By analogy, $\displaystyle ON=\frac{sy}{x+y+z}$ and $\displaystyle OP=\frac{sz}{x+y+z}.$ Adding the three up completes the proof.

Acknowledgment

The original statement and the proof have been emailed to me by Leo Giugiuc with credits to Miguel Ochoa Sanchez. I have initially misunderstood the statement due to the triangle $ABC$ in Sanchez's diagram appearing to be equilateral. This led to the Slanted Viviani page which might be of interested in itself but does not reflect on a much deeper statement by Miguel Ochoa Sanchez. I humbly offer my apologies to both Miguel Ochoa Sanchez and Leo Giugiuc. My sincere gratitude goes to Grégoire Nicollier for drawing my attention to the original problem.

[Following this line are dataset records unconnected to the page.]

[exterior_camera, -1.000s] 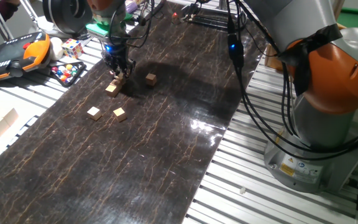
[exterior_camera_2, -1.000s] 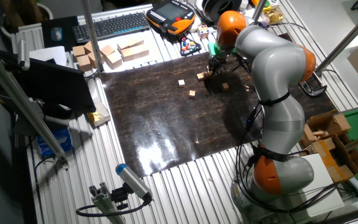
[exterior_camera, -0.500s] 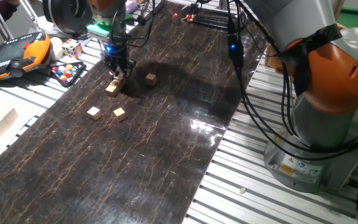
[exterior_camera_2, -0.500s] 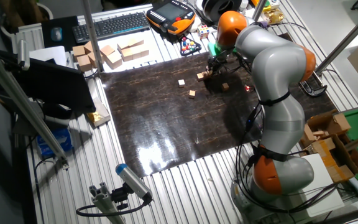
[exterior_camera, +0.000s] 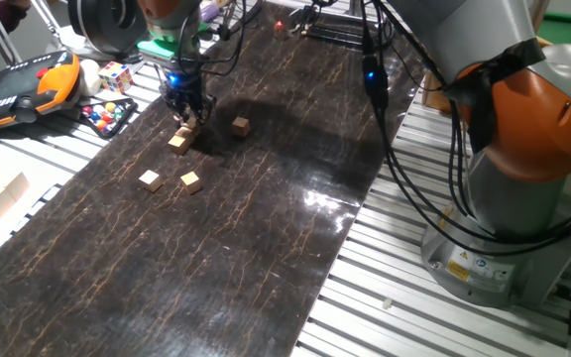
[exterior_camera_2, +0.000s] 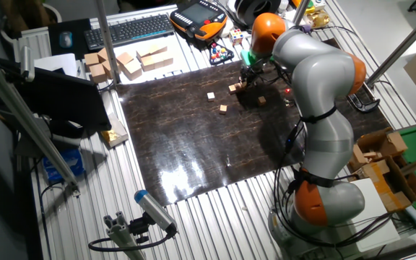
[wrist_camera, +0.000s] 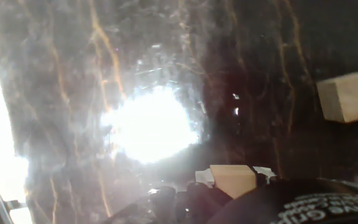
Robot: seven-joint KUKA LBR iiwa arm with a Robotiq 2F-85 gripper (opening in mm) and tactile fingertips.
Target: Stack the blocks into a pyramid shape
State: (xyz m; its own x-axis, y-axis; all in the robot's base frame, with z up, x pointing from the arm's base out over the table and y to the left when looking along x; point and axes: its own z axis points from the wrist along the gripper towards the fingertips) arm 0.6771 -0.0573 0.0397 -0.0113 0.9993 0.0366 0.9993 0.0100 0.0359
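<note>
The arm reaches across the dark mat [exterior_camera: 266, 198], wrist pointing straight down. The gripper [exterior_camera: 188, 117] is closed on a tan cube [wrist_camera: 233, 180], just above another cube [exterior_camera: 178, 142]. Three more cubes [exterior_camera: 191, 181] lie scattered nearby.

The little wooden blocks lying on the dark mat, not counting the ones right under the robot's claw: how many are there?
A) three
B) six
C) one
A: away from the gripper, three cubes lie apart on the mat: one, another and a third.
</note>
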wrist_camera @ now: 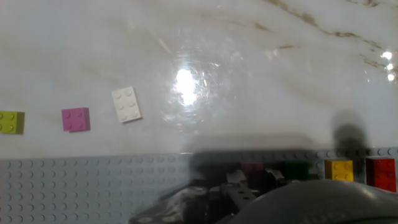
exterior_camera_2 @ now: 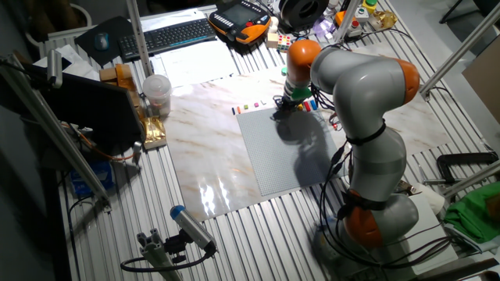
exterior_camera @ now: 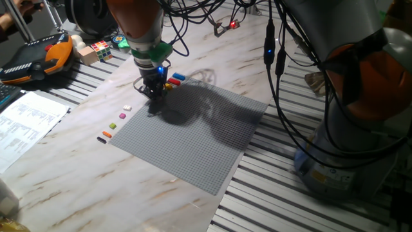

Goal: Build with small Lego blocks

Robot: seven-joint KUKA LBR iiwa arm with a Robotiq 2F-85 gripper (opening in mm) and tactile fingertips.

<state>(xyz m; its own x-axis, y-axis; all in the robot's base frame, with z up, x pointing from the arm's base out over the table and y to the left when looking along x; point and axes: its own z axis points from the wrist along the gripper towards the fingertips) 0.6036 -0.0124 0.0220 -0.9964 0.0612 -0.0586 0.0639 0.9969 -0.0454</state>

However, observe that the PWW of the Slanted Viviani case works for the more general problem of congruent cevians as long as the extra lines drawn are parallel to the sides of $ABC.$ The cevians in the small triangles are naturally drawn parallel to the given ones so that the congruence of the cevians is inherited by the small triangles.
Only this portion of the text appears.